I couldn’t even describe what I felt when my husband, Steve, once again chose his boss over me, abandoning me in the middle of the night in the most dangerous part of the city.
He’d changed a lot since taking this new job, but this was a whole new level of neglect. Maybe I could have let slide the unsatisfactory — no, nonexistent — bedroom fun, or the way he ignored me when I reminded him I was in my most fertile time of the month and it was the perfect moment to grow our family. I could even deal with the way he thought expensive gifts could make up for his behavior.
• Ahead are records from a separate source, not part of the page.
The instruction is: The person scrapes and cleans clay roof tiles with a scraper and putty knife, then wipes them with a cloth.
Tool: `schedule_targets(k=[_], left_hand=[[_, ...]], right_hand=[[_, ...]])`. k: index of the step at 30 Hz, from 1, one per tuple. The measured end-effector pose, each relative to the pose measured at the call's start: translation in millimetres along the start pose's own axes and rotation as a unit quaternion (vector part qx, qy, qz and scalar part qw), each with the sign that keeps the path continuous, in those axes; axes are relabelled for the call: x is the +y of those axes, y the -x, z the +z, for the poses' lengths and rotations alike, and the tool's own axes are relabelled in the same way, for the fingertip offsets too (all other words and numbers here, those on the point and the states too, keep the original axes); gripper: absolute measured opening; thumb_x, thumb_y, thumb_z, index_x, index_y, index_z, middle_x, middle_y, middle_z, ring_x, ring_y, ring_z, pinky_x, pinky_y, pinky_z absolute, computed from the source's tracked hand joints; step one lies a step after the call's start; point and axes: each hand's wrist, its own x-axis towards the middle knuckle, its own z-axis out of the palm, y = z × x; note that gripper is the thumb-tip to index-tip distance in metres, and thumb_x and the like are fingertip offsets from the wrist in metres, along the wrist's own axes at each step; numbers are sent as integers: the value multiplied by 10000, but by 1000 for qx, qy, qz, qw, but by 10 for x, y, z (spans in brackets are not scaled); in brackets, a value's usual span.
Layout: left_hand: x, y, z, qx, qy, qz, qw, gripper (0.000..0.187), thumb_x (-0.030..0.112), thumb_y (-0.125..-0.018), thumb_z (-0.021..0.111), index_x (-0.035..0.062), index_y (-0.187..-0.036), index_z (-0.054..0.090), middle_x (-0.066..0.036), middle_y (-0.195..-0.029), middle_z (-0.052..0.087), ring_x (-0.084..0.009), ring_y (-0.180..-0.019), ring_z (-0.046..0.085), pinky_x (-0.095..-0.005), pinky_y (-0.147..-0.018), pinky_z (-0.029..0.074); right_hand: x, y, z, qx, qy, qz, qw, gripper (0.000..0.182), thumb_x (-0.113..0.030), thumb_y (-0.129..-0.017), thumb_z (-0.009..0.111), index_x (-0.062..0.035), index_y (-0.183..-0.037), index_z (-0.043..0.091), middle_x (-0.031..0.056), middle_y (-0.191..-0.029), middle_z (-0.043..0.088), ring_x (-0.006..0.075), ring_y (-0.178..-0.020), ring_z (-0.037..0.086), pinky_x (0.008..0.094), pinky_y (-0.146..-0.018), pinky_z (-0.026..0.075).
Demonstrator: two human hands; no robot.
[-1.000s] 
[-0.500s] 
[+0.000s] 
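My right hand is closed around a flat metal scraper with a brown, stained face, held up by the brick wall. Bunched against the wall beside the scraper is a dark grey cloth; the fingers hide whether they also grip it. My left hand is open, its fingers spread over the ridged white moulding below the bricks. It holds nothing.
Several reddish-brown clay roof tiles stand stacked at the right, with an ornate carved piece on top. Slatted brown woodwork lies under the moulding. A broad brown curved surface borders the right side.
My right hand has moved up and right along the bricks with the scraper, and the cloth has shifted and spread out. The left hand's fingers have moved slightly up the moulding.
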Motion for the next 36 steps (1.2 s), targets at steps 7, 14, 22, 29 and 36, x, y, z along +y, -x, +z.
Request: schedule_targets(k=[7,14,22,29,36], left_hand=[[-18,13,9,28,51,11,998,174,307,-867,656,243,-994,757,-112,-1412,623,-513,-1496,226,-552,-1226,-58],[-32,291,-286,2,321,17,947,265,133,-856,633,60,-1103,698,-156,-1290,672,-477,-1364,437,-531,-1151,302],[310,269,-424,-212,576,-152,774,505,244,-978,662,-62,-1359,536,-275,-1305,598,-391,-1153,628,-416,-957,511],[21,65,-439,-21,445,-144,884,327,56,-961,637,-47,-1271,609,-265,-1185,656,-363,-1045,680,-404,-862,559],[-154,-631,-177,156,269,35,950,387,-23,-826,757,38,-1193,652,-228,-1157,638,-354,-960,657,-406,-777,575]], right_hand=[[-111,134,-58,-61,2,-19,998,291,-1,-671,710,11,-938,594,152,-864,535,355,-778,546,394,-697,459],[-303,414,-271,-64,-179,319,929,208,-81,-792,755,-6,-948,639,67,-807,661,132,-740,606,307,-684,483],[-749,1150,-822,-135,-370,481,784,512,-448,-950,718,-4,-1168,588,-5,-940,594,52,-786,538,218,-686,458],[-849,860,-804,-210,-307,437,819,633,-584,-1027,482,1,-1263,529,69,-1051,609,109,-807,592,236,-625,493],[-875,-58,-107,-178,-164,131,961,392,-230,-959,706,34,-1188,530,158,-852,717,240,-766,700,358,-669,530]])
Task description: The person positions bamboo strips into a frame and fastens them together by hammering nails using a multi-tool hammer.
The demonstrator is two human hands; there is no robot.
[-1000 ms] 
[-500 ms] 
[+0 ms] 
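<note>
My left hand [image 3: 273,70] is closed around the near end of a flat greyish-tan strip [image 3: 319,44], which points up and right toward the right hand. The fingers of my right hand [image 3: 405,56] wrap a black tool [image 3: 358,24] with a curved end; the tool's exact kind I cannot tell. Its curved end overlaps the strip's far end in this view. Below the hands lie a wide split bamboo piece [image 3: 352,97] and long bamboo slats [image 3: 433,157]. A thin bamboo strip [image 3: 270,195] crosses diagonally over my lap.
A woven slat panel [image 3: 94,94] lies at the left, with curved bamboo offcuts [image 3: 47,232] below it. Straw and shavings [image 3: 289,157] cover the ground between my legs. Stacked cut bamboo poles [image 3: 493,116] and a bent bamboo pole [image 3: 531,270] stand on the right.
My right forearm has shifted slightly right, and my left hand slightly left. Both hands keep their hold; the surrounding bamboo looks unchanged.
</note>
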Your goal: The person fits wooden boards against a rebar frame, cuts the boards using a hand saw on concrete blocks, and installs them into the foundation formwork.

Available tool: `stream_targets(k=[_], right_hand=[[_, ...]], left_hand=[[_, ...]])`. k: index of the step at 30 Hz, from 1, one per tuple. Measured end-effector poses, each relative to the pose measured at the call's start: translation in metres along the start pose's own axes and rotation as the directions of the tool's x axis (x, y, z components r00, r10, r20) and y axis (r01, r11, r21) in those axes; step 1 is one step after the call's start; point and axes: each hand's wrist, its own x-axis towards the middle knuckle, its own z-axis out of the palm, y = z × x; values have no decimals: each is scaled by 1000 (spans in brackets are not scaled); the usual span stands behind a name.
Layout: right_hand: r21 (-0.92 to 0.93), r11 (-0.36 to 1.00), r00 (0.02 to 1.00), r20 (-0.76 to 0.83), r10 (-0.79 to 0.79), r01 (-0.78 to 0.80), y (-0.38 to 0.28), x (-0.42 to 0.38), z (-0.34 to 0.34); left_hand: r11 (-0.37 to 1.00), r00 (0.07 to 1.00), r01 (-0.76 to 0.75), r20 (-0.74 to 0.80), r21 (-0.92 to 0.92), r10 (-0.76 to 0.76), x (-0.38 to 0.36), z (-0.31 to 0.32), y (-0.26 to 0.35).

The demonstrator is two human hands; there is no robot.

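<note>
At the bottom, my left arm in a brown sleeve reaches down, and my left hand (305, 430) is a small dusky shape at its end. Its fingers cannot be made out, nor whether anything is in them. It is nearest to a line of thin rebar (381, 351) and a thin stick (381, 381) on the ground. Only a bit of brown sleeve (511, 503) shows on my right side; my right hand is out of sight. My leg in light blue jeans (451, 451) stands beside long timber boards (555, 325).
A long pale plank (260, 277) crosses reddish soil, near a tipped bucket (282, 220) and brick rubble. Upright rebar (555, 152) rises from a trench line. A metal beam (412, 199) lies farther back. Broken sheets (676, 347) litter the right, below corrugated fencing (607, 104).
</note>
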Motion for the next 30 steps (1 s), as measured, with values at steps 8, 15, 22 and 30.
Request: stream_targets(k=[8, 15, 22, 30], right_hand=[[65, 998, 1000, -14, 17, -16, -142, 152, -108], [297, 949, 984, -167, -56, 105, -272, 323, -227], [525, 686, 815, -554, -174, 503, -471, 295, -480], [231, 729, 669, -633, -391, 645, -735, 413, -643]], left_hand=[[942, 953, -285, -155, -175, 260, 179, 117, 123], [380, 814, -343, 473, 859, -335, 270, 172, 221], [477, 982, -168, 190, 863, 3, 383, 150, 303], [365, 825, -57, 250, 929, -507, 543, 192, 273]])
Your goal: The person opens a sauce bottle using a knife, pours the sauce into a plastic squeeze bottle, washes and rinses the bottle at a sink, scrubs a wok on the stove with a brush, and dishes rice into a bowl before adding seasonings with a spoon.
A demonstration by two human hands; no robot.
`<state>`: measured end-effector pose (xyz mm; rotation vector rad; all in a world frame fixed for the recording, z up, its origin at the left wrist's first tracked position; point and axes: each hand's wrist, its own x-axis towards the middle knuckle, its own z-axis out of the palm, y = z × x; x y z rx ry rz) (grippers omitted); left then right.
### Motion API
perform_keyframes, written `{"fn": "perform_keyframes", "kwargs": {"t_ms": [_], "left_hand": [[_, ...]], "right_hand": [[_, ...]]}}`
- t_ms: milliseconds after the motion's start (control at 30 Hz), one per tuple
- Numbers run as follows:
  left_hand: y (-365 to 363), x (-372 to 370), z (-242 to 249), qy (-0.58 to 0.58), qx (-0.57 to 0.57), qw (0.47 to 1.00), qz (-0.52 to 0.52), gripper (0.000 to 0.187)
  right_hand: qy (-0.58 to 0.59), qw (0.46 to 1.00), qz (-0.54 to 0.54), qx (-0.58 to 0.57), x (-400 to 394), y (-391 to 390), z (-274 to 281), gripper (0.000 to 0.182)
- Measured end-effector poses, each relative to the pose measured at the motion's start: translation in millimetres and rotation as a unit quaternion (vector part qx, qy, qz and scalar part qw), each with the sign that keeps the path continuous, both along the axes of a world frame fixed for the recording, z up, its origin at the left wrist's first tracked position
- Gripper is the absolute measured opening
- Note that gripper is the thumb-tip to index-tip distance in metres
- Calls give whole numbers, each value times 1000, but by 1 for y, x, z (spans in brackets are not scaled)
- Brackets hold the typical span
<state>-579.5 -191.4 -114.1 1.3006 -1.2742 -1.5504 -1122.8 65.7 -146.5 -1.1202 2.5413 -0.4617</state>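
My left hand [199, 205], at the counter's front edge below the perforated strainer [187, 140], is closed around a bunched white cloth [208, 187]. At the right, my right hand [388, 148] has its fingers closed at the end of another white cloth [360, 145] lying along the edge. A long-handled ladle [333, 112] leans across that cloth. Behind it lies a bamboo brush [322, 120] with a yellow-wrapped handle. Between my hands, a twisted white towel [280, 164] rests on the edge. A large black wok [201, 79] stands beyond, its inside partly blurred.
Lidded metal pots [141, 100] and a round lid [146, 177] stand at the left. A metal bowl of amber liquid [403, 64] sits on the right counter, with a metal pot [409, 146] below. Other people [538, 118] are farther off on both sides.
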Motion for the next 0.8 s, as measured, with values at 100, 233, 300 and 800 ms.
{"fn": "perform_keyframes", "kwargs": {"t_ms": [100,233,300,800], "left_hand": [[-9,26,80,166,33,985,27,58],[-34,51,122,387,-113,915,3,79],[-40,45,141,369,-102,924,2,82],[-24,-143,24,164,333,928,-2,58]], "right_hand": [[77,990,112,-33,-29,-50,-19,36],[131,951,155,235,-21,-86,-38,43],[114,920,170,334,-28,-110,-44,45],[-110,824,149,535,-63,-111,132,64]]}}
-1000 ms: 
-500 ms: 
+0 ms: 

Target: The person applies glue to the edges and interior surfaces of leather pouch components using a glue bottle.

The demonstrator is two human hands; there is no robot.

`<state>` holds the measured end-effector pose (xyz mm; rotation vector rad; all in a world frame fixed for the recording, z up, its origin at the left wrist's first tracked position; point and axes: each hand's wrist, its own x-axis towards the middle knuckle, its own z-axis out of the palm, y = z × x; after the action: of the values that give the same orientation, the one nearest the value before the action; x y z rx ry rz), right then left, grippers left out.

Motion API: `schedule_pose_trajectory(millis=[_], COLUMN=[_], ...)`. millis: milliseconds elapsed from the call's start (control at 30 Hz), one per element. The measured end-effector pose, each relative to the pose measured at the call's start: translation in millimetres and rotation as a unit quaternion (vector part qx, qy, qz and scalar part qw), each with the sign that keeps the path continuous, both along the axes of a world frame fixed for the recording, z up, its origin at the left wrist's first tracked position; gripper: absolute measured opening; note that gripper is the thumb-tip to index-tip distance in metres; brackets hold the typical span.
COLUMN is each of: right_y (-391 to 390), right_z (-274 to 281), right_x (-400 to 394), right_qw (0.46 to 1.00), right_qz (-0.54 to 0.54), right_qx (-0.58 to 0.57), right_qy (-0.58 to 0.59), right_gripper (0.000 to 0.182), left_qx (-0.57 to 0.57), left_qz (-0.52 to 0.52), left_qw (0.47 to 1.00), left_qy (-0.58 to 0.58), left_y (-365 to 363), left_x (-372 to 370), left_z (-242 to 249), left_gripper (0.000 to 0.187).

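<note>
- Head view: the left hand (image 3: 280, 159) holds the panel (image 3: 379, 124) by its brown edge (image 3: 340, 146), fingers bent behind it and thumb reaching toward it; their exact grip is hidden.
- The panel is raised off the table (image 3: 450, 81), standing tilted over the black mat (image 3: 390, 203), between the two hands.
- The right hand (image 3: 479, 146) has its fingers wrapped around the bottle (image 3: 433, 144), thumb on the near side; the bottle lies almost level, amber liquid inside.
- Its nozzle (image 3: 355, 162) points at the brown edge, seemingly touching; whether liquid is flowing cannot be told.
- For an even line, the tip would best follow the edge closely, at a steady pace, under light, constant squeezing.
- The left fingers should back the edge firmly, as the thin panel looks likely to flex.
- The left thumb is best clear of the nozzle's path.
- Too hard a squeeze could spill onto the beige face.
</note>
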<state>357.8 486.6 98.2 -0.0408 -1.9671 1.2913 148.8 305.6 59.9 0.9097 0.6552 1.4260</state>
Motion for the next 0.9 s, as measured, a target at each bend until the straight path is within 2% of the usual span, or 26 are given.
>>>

But this? This was new. And it hurt like hell.
What I didn’t expect, though, was how that night would change my entire life.
Or the forbidden temptation of a man I was about to meet as I dragged my feet along a dark alley.
Blake exuded confidence and danger, and yet, not once in my life had I felt as safe as I did with him. Or as desired. The way he looked at me made my body react in ways I never thought possible, and I wanted him like no one else.
Despite the whispers of my inner loyal wife, reminding me of the ring on my finger and the vows I’d taken, I asked for what I wanted. And Blake was more than eager to give me everything. Especially after he discovered who I was married to — a man he hated with all his might.
It was supposed to be a win-win for both of us. He’d get his revenge on my husband, and I’d get to have him plant his seed over and over again in my fertile soil. And all of this, while we both enjoyed the most pleasurable seconds ever.
But with every illicit moment, each one riskier than the last, I found myself drawn to him in ways that not only spelled trouble for both of us but were also completely impossible.
And yet ... could I ever be more than a temporary, fertile plaything for him?